Minister for Police and Emergency Services
- In office 1 December 2006 – 11 October 2010
- Leader: Steve Bracks John Brumby
- Preceded by: Tim Holding
- Succeeded by: James Merlino

Minister for Corrections
- In office 1 December 2006 – 11 October 2010
- Leader: Steve Bracks John Brumby
- Preceded by: Tim Holding
- Succeeded by: James Merlino

Minister for Agriculture
- In office 5 December 2002 – 1 December 2006
- Premier: Steve Bracks
- Preceded by: Keith Hamilton
- Succeeded by: Joe Helper

Minister for Local Government
- In office 20 October 1999 – 5 December 2002
- Premier: Steve Bracks
- Preceded by: Rob Maclellan
- Succeeded by: Candy Broad

Minister for WorkCover
- In office 20 October 1999 – 5 December 2002
- Premier: Steve Bracks
- Preceded by: New position
- Succeeded by: Rob Hulls

Member of the Victorian Legislative Assembly for Bendigo West
- In office 30 March 1996 – 2 November 2010
- Preceded by: Max Turner
- Succeeded by: Maree Edwards

Personal details
- Born: Robert Graham Cameron 19 March 1963 (age 63) Robinvale, Victoria, Australia
- Party: Labor
- Children: 3
- Education: University of Melbourne
- Profession: Barrister and solicitor

= Bob Cameron (politician) =

Australian state politician

Robert Graham Cameron (born 19 March 1963) is a former Australian state politician. He represented the electorate of Bendigo West in the Victorian Legislative Assembly. He served as the Minister for Police and Emergency Services and Minister for Corrections (2006–2010 in the third Bracks Ministry and the Brumby Government).

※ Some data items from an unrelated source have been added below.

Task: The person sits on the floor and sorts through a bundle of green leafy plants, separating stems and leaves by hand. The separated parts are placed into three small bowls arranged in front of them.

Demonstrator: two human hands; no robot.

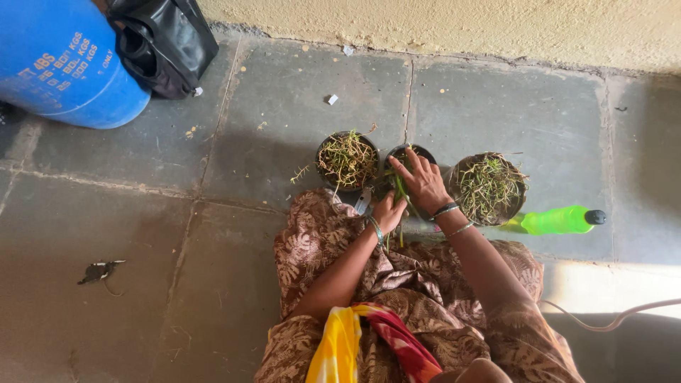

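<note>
Three small dark pots stand in a row on the stone floor. The left pot (346, 160) and the right pot (489, 187) hold thin trailing green plants. My right hand (424, 180) lies spread over the middle pot (424, 152), fingers apart, pressing down on it. My left hand (389, 209) sits just below that pot, closed around a bunch of green stems (399, 186) that rise into the pot. Both wrists wear bangles.
A bright green bottle with a black cap (562, 220) lies right of the pots. A blue gas cylinder (60, 60) and a black bag (164, 42) stand at the far left. A pale wall (461, 25) runs along the back. A cord (610, 319) trails at the right.
</note>
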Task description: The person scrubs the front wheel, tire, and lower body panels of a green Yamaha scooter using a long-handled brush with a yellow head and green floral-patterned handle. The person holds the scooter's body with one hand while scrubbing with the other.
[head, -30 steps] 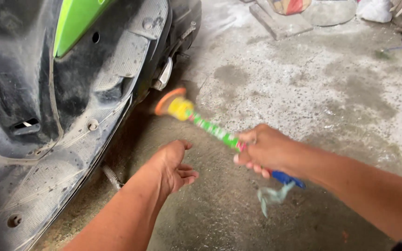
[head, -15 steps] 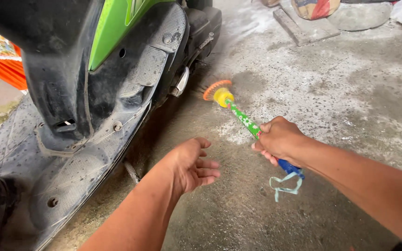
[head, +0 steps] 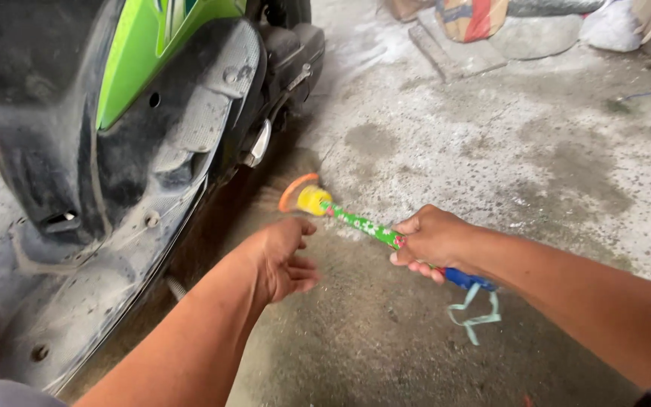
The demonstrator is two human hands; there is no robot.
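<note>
Rough concrete floor point(head: 506, 151) beside a scooter point(head: 114, 151): the right hand point(head: 431, 240) grips a light, stiff broom point(head: 356, 222) mid-handle — probably the best hold; the left hand point(head: 284, 256) hangs loose, empty.

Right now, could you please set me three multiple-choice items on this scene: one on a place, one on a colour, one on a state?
1. Where is the broom head?
A. on the scooter seat
B. low on the floor beside the scooter
C. against the far wall

2. What colour is the scooter's bright panel?
A. green
B. red
C. white

3. What is the left hand doing?
A. gripping the broom
B. pressing the scooter
C. open, holding nothing

Answers:
1 B, the yellow-and-orange head sits by the scooter's lower edge.
2 A, the panel is lime green.
3 C, only the right hand grips the handle.
</note>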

He attended Golden Square High School from 1976 to 78, Bendigo Senior High School from 1979 to 80 and later he also attended the University of Melbourne where he obtained a law degree in 1984. He practiced as a solicitor in Bendigo from 1985 until he was first elected to Parliament in 1996.

In the first Bracks Ministry (1999–2002), Bob Cameron was the Minister for Local Government, WorkCover and TAC. In the second Bracks Ministry (2002–2006) he was Minister for Agriculture . While Minister for Local Government, he sacked the then-controversial Melbourne City Council. As WorkCover Minister he reintroduced common law rights for seriously injured workers.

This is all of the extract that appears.